Intendiamoci: non stiamo esaltando un genere che ci piace poco, e come tanti rimpiangiamo la commedia sofisticata e anche quella popolare di una volta, che proponeva i Totò e Peppino De Filippo, i Franchi & Ingrassia, o attori di grosso calibro come Gassman, Mastroianni, Tognazzi, Sordi (che pure qualche responsabilità sulla progressiva volgarità di un certo cinema ce le ha avute…). E concordiamo con Marina Corradi, che su Avvenire ha lucidamente puntato l’indice sul vero problema di questi film: che non mostrano la bellezza, non raccontano qualcosa di bello (quando provano a cambiare tono si limitano a buonismi artefatti). Però ridere è liberatorio, e non vorremmo che dietro a molte critiche ci fosse il solito vizio di denigrare la comicità al cinema (genere nobile quanto altri). Certo, sarebbe molto meglio farla con classe, briosità, pulizia di linguaggio e situazioni.
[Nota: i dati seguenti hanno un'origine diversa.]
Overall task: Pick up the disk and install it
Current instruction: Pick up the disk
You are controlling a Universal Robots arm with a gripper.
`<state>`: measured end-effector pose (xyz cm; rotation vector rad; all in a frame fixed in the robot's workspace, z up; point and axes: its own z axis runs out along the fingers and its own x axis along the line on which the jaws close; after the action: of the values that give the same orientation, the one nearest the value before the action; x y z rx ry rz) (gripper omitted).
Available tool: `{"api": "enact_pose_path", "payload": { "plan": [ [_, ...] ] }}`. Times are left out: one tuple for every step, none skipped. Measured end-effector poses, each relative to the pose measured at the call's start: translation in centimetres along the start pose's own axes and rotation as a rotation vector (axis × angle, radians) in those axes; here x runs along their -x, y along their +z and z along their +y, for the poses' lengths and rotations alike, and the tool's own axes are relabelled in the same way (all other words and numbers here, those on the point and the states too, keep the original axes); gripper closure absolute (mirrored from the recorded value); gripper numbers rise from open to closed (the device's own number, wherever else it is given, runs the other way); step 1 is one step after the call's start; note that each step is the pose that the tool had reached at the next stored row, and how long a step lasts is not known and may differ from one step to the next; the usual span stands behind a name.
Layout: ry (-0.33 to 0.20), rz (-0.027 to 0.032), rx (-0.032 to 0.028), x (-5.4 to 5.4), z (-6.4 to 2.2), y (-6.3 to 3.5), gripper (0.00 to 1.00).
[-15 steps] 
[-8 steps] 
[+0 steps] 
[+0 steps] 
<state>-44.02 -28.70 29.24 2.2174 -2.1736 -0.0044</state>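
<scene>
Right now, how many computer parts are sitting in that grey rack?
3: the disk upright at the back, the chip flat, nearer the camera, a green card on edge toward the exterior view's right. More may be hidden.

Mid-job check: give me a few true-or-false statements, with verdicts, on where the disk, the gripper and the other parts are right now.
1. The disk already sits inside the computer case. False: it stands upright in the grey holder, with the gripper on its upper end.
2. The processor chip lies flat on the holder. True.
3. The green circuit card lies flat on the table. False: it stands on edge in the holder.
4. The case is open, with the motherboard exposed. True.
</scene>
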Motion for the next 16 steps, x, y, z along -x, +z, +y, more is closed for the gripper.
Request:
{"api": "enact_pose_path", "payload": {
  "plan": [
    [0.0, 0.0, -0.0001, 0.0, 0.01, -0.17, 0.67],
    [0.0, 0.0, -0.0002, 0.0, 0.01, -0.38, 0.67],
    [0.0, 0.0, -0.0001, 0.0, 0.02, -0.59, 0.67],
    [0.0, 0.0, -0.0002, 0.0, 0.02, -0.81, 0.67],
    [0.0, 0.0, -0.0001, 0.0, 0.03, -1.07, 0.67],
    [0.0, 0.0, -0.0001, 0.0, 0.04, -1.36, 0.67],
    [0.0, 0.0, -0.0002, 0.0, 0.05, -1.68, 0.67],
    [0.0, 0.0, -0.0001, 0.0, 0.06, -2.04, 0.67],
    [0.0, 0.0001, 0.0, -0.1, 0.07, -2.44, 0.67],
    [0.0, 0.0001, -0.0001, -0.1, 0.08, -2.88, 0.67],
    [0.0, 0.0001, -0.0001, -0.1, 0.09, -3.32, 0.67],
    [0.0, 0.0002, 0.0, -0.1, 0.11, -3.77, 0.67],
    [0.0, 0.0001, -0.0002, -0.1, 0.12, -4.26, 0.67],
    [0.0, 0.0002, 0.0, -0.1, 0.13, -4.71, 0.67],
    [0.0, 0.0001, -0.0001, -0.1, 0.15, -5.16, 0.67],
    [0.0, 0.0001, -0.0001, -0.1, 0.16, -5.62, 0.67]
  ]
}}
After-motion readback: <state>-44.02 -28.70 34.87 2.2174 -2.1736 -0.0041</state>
In Francia Bienvenue chez les Ch’tis – da noi rititolato Giù al nord – divenne due anni fa il maggior successo di tutti i tempi per la sua comicità semplice, per il racconto divertito di gente normale, di un popolo vero. E i primi successi dei già citati Pieraccioni e Aldo Giovanni e Giacomo, ma anche di recenti successi del duo siciliano Ficarra e Picone, dicono che c’è chi vuole ridere in maniera intelligente. Intelligenza che può essere utilizzata anche nell’uso di “materiali bassi” – come il non sense e gli equivoci e perfino qualche battutaccia – come ha fatto il comico tv Checco Zalone e il suo regista Gennaro Nunziante con Cado dalle nubi. Non a caso, la sorpresa comica dell’anno.